At present, electronics scrap in the United States is handled by a hodgepodge of local governments, waste handlers, some companies—notably Best Buy, Frye Electronics, IBM, and Hewlett-Packard—and consumers. There are approximately 400 U.S. electronics “processors”, at least one in every medium to large city, Powell says. The environmental performance of these processors varies drastically, Powell says, noting that a recently discovered abandoned electronics processing site in Oregon contained barrels of the acid used to extract precious metals like gold, silver, platinum, and palladium from computing equipment. Cleaning up the site is expected to cost the state $500,000, he says. “There are probably people who claim to be recycling who actually put [the electronics products] in a container and ship it away,” Cassel adds.

The ultimate disposition of obsolete electronics products is also a concern of the Organization for Economic Cooperation and Development (OECD), which has been developing recommendations and guidelines for countries embracing electronics recycling. When electronics products collected for recycling end up in developing countries like China, they may not be processed in the most environmentally friendly ways, says Davis, who is working with the OECD.

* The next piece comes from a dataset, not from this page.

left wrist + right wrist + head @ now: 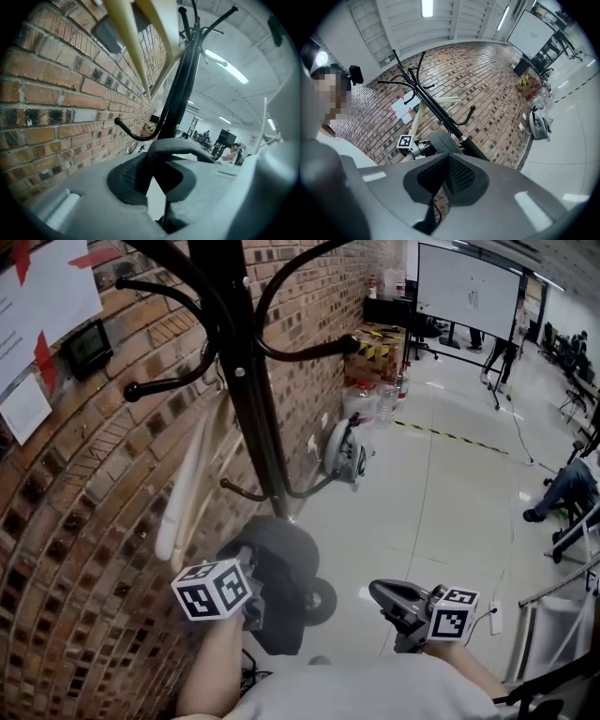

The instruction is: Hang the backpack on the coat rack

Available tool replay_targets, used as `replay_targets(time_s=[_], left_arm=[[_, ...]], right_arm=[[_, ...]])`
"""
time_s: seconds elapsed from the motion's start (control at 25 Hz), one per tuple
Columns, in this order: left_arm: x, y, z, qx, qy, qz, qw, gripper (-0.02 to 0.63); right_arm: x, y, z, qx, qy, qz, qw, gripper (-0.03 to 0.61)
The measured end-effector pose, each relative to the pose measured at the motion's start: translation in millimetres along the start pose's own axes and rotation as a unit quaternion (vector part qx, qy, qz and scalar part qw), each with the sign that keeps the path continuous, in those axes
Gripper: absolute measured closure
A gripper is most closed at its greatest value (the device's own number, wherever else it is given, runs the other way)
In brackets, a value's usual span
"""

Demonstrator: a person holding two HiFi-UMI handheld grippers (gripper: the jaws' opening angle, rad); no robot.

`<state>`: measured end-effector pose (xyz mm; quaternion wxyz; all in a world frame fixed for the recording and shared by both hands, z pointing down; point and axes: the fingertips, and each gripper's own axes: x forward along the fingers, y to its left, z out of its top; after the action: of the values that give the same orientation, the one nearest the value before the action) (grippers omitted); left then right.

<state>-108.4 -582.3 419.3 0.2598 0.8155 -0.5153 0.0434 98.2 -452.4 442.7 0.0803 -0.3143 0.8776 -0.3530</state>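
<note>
The black coat rack (251, 381) stands against the brick wall, with curved hooks at the top and a lower hook (133, 133). The dark grey backpack (281, 573) hangs at the foot of the pole, off the floor. My left gripper (255, 604) is shut on its top handle strap (176, 146), which arches over the jaws in the left gripper view. My right gripper (386, 596) hovers to the right of the backpack, shut, with nothing between its pads (457, 176). The right gripper view shows the rack (440, 115) and the backpack (440, 143) ahead.
A cream wooden board (192, 484) leans on the brick wall (84, 521) behind the rack. A power tool (345, 451) and water bottles (375, 399) sit on the floor further along. A power strip (495, 617) lies at the right, near a seated person (562, 493).
</note>
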Motion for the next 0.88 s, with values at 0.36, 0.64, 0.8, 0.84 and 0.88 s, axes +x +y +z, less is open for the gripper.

Burning is the easiest way to harvest the precious metals hidden inside electronic equipment, says Dan Millison, an environmental consultant familiar with hazardous waste issues in the Pacific Basin. Millison says “it’s a pretty safe bet” that much of the electronic junk reprocessed in China goes up in smoke, sending toxic dioxins, dibenzofurans, and metals into the atmosphere.

Figures for how much waste actually ends up in places like China are hard to come by, experts agree. But Powell estimates that at least one-third of all U.S. scrapped electronics are exported offshore. Smith points out that government studies have shown that it costs 10 times less to process scrapped electronics materials in China than in the United States because Chinese labor costs are so much lower and environmental regulations are not well enforced.

The Computer TakeBack Campaign addresses such concerns by calling on the federal government to “ban exports of hazardous materials from discarded electronic waste equipment.”